Let’s define the steps of the pipeline:

Step 1: Create a TF-IDF vector of the tweet text with 1000 features as defined above

Step 2: Use a logistic regression model to predict the target labels

When we use the fit() function with a pipeline object, both steps are executed. Post the model training process, we use the predict() function that uses the trained model to generate the predictions.

Read more about sci-kit learn pipelines in this comprehensive article: [Build your first Machine Learning pipeline using scikit-learn](https://www.analyticsvidhya.com/blog/2020/01/build-your-first-machine-learning-pipeline-using-scikit-learn/)!

In [None]:
pipeline = Pipeline(steps= [('tfidf', TfidfVectorizer(lowercase=True,
                                                      max_features=1000,
                                                      stop_words= ENGLISH_STOP_WORDS)),
                            ('model', LogisticRegression())])

In [None]:
pipeline.fit(train.tweet, train.label)

In [None]:
pipeline.predict(train.tweet)

Now, we will test the pipeline with a sample tweet:

In [None]:
text = ["Virat Kohli, AB de Villiers set to auction their 'Green Day' kits from 2016 IPL match to raise funds"]

In [None]:
pipeline.predict(text)

We have successfully built the machine learning pipeline and we will save this pipeline object using the dump function in the joblib library.

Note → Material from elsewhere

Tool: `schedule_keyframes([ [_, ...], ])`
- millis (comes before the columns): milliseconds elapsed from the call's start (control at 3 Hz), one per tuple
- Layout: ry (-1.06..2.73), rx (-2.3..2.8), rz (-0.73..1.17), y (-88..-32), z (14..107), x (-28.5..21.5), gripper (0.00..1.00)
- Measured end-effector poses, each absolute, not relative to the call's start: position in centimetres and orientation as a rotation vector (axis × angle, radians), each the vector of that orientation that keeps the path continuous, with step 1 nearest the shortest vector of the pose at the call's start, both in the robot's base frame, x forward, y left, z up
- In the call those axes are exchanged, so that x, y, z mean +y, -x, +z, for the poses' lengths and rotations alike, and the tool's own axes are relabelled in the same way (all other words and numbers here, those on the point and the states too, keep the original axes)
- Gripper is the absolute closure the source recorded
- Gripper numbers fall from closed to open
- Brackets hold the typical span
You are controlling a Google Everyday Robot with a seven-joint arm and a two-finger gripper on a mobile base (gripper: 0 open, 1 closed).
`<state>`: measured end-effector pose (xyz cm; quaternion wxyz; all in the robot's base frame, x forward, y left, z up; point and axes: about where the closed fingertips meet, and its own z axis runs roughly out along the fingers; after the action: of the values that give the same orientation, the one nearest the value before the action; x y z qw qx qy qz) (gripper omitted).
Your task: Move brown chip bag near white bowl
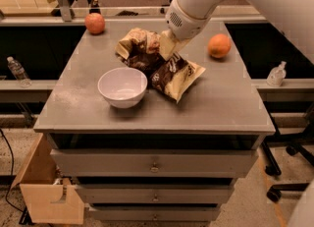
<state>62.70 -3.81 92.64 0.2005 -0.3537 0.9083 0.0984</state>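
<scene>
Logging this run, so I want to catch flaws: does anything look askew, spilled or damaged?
Only the brown chip bag: it lies crumpled and bent on the tabletop, close beside the white bowl, with the gripper down on its middle. The bowl stands upright and nothing is spilled.
</scene>
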Motion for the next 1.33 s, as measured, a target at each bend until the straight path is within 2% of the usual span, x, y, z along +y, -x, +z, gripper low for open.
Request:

You just need to pass the pipeline object and the file name:

In [None]:
from joblib import dump

In [None]:
dump(pipeline, filename="text_classification.joblib")

It will create a file name “text_classification.joblib“. Now, we will open another Python file and use the load function of the joblib library to load the pipeline model.

Let’s see how to use the saved model:

In [None]:
import pandas as pd
from joblib import load

In [None]:
text = ["Virat Kohli, AB de Villiers set to auction their 'Green Day' kits from 2016 IPL match to raise funds"]

In [None]:
pipeline = load("text_classification.joblib")

In [None]:
pipeline.predict(text)

Its now time to run the pipeline (i.e. data featurisation and model prediction) and make calls from a web page!

The following command will start the flask app as a python command... but ideally you would run this from a command line, not from the notebook.

In [None]:
!python get_sentiment.py

Now that this is running go to  http://127.0.0.1:5000 or http://localhost:5000 and try it out

To stop the process just interrupt the kernel.